TASK DETAILS. Search the entries for the word "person" and copy each line that has it.

★ ★ ★ ★

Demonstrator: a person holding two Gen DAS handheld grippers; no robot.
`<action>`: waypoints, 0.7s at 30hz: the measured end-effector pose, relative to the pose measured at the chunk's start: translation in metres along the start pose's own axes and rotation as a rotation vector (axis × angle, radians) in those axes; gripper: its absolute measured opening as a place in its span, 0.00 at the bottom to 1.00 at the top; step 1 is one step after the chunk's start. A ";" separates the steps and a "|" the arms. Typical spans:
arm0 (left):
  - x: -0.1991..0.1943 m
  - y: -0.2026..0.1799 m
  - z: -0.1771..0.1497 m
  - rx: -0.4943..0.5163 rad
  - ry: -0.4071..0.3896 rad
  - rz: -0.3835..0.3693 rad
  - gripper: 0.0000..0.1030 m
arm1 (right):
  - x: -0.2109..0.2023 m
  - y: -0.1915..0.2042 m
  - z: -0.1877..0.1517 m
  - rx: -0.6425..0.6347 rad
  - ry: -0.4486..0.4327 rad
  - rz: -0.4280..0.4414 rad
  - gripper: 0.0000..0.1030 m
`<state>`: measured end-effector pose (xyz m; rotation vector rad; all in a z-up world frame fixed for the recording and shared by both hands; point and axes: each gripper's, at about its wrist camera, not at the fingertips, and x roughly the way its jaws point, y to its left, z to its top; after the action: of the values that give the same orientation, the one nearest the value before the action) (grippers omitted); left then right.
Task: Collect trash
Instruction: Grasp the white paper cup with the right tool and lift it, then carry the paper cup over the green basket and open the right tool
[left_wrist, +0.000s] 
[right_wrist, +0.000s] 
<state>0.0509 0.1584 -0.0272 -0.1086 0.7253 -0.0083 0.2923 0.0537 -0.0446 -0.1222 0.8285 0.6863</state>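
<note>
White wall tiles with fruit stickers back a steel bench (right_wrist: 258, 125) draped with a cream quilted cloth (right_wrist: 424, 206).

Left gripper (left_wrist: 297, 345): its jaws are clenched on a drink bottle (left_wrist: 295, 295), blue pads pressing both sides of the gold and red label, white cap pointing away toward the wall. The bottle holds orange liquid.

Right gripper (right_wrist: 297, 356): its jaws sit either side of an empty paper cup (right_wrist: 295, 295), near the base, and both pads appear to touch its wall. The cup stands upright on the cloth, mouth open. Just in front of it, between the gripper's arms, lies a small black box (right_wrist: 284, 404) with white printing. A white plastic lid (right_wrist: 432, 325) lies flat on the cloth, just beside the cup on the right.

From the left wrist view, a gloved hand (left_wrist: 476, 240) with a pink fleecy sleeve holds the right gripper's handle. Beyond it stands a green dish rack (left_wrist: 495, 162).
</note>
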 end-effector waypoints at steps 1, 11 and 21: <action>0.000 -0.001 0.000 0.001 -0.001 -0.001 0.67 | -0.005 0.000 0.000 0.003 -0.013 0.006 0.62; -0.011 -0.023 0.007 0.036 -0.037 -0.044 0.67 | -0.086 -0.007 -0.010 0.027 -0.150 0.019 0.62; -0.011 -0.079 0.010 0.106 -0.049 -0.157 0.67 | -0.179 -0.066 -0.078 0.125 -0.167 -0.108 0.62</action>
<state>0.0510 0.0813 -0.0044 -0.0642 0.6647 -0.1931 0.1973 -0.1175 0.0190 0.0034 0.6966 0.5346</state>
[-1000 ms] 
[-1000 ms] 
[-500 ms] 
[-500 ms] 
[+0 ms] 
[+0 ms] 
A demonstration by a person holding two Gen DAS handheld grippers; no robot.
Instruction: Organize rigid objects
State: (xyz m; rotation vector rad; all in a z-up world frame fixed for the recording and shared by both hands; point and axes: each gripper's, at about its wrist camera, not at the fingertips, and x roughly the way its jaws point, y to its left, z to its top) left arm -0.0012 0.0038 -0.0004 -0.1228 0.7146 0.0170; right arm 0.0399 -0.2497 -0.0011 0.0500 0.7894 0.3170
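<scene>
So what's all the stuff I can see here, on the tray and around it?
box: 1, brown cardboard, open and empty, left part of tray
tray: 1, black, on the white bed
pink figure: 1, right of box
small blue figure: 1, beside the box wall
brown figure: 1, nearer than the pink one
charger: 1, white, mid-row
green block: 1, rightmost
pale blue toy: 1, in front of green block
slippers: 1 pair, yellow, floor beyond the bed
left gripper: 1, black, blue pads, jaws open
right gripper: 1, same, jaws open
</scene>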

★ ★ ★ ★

SOLUTION BELOW.
Demonstrator: a person holding two Gen DAS handheld grippers; no robot.
A demonstration by a person holding two Gen DAS handheld grippers; no robot.

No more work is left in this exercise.